Optional Schema Validation
db.createCollection("users", {
validator: {
$jsonSchema: {
bsonType: "object",
required: ["name", "email"],
properties: {
name: { bsonType: "string" },
email: { bsonType: "string", pattern: "^.+@.+$" },
age: { bsonType: "int", minimum: 0 }
}
}
}
});
10. Data Types
| Type | Example | Notes |
|---|---|---|
| String | "hello" | UTF-8 |
| Number | 42, 3.14 | int32, int64, double |
| Boolean | true, false | |
| Date | ISODate("2024-03-15") | UTC timestamp |
| Array | [1, 2, 3] | Any types allowed |
| Object | { nested: "doc" } | Embedded document |
| ObjectId | ObjectId("...") | 12-byte unique ID |
| Null | null | Missing or null value |
Part D: Practical Examples
11. E-commerce Product Catalog
// Insert a product with variable attributes
db.products.insertOne({
name: "MacBook Pro 16",
category: "Electronics",
price: 2499,
specs: {
cpu: "M3 Pro",
ram: "18GB",
storage: "512GB SSD"
},
tags: ["laptop", "apple", "professional"],
stock: 50,
createdAt: new Date()
});
// Query products
db.products.find({
category: "Electronics",
price: { $lte: 3000 },
"specs.ram": "18GB"
}).sort({ price: 1 });
12. User with Embedded Addresses
db.users.insertOne({
name: "Alice",
email: "alice@example.com",
addresses: [
{ type: "home", city: "Taipei", zip: "10617" },
{ type: "work", city: "Hsinchu", zip: "30010" }
]
});
// Find users with Taipei address
db.users.find({ "addresses.city": "Taipei" });
// Update specific address
db.users.updateOne(
{ email: "alice@example.com", "addresses.type": "home" },
{ $set: { "addresses.$.zip": "10618" } }
);
[!TIP] Dot Notation: The syntax
"addresses.city"is called Dot Notation — MongoDB’s way to query nested objects or array fields.
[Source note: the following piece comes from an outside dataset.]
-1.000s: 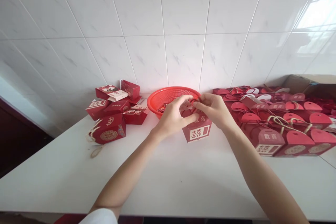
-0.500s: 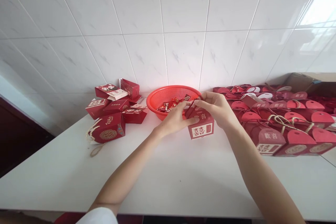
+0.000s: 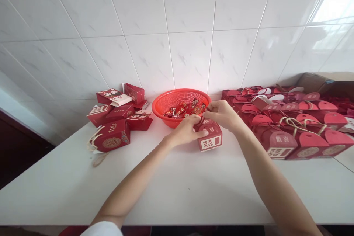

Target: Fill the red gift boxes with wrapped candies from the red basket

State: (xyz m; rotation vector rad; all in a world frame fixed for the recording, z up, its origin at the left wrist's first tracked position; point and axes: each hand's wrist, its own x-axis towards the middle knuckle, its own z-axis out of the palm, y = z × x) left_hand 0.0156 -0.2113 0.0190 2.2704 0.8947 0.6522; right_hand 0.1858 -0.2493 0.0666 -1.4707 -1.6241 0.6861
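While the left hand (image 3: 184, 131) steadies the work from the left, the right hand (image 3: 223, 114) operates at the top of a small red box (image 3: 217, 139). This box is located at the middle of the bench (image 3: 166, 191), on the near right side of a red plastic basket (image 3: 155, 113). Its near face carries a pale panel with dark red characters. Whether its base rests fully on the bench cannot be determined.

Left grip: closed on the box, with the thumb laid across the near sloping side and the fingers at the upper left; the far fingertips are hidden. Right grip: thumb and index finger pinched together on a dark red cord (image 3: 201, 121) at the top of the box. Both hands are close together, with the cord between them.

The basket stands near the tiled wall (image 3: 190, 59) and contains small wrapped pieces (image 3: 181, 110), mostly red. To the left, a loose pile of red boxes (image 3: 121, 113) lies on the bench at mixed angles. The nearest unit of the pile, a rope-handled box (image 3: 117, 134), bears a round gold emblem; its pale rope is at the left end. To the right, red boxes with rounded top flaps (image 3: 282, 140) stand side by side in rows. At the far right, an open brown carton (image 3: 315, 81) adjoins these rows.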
SQL users may mistake this for a simple string, but it’s a path expression. Always wrap dot notation keys in quotes (e.g.,{ "specs.ram": "18GB" }).
Summary
CRUD Cheat Sheet
| Operation | MongoDB | SQL |
|---|---|---|
| Create | insertOne() / insertMany() | INSERT |
| Read | find() / findOne() | SELECT |
| Update | updateOne() / updateMany() | UPDATE |
| Delete | deleteOne() / deleteMany() | DELETE |
Key Differences from SQL
| SQL | MongoDB |
|---|---|
| Fixed schema | Flexible schema |
| Tables + JOINs | Embedded documents |
| Auto-increment ID | ObjectId (distributed) |
| NULL for missing | Field simply doesn’t exist |
Best Practices
- Use consistent field names across documents
- Create indexes on frequently queried fields
- Embed related data when read together
- Use references when data changes independently
- Validate schemas in production applications
💡 Practice Questions
Conceptual
-
Compare MongoDB Document vs SQL Row. What can a document do that a row cannot?
-
Why does MongoDB use ObjectId instead of auto-increment integers for primary keys?
-
What is the difference between
updateOne()with$setvs replacing the entire document?
Hands-on
// Write a MongoDB query to:
// 1. Find all users older than 25, sorted by age descending, limit 10
// 2. Update user "Bob" to add a new hobby "swimming" to his hobbies array
💡 View Answer
// 1. Find users
db.users.find({ age: { $gt: 25 } }).sort({ age: -1 }).limit(10);
// 2. Update Bob's hobbies
db.users.updateOne(
{ name: "Bob" },
{ $push: { hobbies: "swimming" } }
);
Scenario (Schema Design)
Question: A developer stores only product_id inside each order document and references the product collection for price. When prices change, what problem occurs? How would you design it differently?
💡 View Answer
Problem: Historical order prices get retroactively changed! A customer who paid $100 would see $120 if the product price was updated later.
Solution — Snapshotting:
Copy the price and name into the order document at purchase time:
// ❌ Bad: Only reference (price changes affect history)
{ orderId: 1, product_id: ObjectId("...") }
// ✅ Good: Snapshot at order time (Embedding)
{
orderId: 1,
product_id: ObjectId("..."),
product_name: "MacBook Pro 16", // Copied at order time
price_at_purchase: 2499 // Frozen price
}
This is a key pattern covered in NOSQL 03 Schema Design — knowing when to embed vs reference.